Start of RECORDS TO PROCESS
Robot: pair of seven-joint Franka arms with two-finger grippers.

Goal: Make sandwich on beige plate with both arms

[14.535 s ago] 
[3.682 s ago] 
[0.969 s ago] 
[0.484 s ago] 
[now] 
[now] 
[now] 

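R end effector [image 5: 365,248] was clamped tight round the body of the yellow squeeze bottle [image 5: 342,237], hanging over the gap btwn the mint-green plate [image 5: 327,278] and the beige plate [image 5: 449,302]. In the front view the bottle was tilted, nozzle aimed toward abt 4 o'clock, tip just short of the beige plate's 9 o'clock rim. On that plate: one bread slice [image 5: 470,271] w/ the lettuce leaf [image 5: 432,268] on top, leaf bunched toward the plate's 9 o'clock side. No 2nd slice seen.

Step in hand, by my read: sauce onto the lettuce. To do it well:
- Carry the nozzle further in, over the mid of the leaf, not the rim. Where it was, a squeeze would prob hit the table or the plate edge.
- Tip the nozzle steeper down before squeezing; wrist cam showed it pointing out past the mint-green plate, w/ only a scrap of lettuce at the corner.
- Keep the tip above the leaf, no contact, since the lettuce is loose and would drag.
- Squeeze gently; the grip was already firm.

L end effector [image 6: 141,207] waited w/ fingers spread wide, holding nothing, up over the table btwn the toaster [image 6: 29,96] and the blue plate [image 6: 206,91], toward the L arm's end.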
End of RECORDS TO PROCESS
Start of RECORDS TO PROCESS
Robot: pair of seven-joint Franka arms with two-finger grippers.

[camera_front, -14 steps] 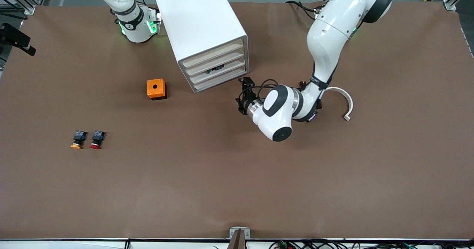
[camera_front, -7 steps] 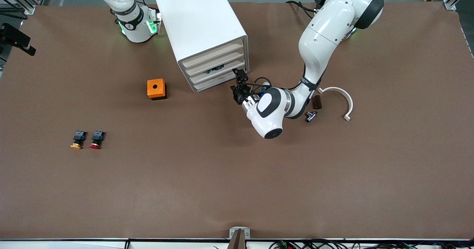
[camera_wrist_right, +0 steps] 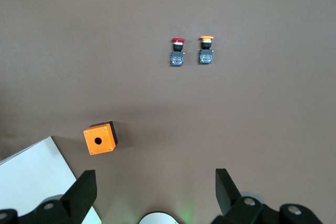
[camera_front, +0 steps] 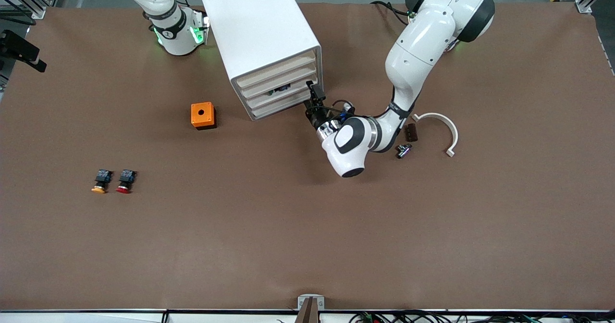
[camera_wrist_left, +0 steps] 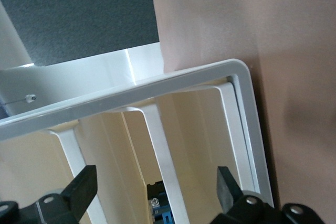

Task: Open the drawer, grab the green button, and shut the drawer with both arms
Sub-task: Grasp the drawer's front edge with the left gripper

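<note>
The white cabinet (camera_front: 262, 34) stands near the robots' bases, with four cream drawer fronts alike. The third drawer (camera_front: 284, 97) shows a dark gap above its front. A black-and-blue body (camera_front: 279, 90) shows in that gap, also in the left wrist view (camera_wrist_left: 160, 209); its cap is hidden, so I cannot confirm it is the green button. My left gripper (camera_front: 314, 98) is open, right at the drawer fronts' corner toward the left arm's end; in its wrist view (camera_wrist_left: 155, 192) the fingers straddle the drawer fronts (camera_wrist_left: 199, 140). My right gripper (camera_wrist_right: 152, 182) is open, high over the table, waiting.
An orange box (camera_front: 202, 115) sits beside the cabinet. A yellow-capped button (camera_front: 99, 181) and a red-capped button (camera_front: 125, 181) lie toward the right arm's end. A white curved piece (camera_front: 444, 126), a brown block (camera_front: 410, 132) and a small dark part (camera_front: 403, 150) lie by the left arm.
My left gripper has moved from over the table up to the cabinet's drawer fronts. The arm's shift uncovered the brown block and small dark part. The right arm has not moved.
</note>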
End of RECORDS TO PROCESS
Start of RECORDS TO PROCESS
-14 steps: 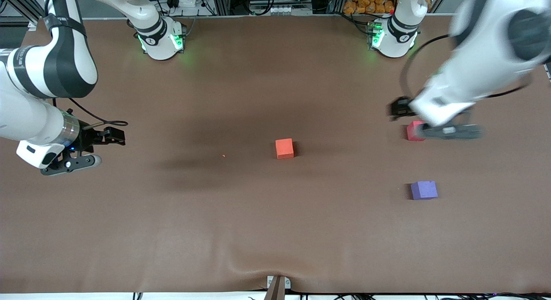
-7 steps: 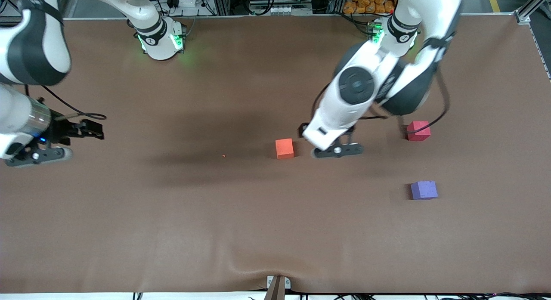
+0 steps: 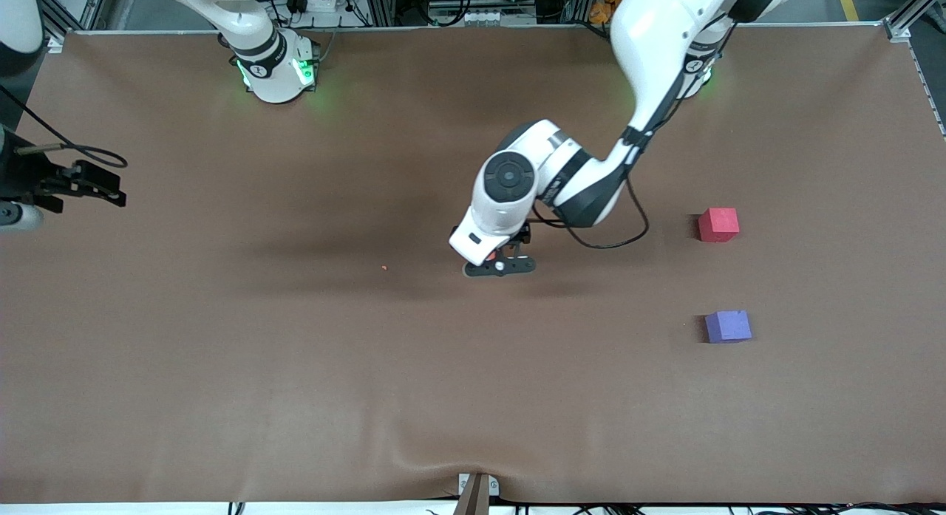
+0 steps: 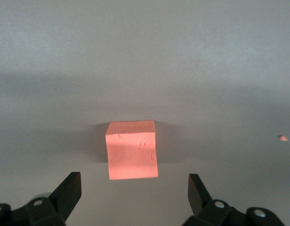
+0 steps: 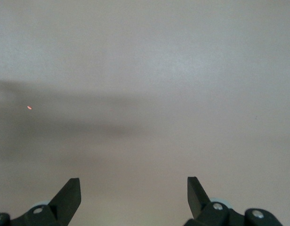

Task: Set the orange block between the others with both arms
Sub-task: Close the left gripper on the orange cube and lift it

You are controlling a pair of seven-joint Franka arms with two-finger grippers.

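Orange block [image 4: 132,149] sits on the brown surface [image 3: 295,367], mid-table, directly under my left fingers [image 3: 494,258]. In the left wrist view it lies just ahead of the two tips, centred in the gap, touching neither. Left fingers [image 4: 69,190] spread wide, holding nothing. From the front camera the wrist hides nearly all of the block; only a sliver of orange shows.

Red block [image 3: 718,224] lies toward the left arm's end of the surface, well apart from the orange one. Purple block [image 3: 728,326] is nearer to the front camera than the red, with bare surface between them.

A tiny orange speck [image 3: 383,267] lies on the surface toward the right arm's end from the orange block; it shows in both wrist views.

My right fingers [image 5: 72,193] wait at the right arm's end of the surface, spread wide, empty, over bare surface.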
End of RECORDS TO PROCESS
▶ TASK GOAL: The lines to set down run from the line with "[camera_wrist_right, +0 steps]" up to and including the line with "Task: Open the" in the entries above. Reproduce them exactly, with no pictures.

▶ EXERCISE ANSWER:
[camera_wrist_right, +0 steps] 
[camera_front, +0 steps] 
[camera_wrist_left, +0 steps] 

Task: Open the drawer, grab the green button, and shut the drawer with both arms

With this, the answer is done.